There are units available in July 2018. I grabbed a unit at Wyndham Desert Blue and paid for it. Then saw that there were units available at the Berkley. I thought what the hell is the Berkley and then saw it was the new timeshare that was built at the Silverton. It looks similar to the Wyndham Desert Blue from the pictures as far as being new & having what seems to be decent furniture.

The thing I didn't like about Wyndham Blue the last stay was that if you park behind the building, it's a PITA to get to the front desk when you first get there. You need a room key to get in the back door. And when you use that door during your stay, you have to go through multiple doors to get to it...hopefully it's easier to navigate the Berkley. 

Someone should be trading in soon I hope to give a review on it for TUG. I'm booked up for Las Vegas for this year so it will be April 2019 at the earliest that I'll be able to check it out (or summer 2019).


----------



## Ken555 (Mar 3, 2018)

Just found this at Interval when searching for a friend who wants to visit LV soon. Other than it's location, it looks great and affordable. I'm also surprised there are no reviews yet. I called the resort and they said they opened two years ago. 

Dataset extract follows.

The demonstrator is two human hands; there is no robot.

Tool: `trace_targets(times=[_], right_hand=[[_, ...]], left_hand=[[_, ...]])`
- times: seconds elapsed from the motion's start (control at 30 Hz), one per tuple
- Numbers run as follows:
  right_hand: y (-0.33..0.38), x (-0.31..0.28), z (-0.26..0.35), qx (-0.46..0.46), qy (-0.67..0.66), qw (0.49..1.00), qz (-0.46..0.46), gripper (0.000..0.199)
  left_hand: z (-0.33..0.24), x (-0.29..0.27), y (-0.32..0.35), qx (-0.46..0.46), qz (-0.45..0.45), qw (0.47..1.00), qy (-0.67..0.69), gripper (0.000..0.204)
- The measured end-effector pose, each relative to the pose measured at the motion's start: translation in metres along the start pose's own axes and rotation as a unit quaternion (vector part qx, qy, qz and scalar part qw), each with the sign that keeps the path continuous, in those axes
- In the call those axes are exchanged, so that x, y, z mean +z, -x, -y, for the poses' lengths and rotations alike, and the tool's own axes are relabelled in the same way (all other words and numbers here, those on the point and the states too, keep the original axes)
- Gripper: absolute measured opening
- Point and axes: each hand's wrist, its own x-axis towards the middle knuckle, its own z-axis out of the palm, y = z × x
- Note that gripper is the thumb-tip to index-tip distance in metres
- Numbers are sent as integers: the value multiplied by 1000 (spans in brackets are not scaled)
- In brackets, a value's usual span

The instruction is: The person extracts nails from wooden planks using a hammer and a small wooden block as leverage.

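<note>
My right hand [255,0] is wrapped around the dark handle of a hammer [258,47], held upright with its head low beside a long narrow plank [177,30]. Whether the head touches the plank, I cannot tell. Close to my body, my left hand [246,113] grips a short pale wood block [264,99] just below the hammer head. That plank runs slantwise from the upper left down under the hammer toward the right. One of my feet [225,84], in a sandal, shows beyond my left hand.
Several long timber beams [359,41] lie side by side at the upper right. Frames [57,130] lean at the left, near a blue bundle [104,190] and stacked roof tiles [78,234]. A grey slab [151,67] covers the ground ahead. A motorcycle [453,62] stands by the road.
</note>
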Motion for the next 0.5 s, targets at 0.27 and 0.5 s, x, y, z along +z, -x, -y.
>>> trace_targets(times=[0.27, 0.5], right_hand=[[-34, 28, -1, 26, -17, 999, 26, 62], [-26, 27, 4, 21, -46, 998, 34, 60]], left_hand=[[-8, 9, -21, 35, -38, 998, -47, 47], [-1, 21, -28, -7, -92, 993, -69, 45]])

Note: there is a weekly $25 resort fee.


----------



## rboesl (Mar 3, 2018)

It's a new Vacation Village property. It's been built near where the new football stadium is being built just for that reason. Grandview sales people were touting it last year.


----------



## Braindead (Mar 3, 2018)

rboesl said:


> It's a new Vacation Village property. It's been built near where the new football stadium is being built just for that reason. Grandview sales people were touting it last year.


Not really that close to the new stadium. The strip is closer to the stadium than the Silverton
The new stadium is straight across the interstate from Mandalay Bay-Four Seasons-Delano


----------



## rboesl (Mar 3, 2018)

Hmmm.......I guess another exaggerated truth by a sales staff.


----------



## dneveu (Apr 28, 2018)

Ken555 said:


> Just found this at Interval... Other than it's location, it looks great and affordable. I'm also surprised there are no reviews yet. I called the resort and they said they opened two years ago. Note: there is a weekly $25 resort fee.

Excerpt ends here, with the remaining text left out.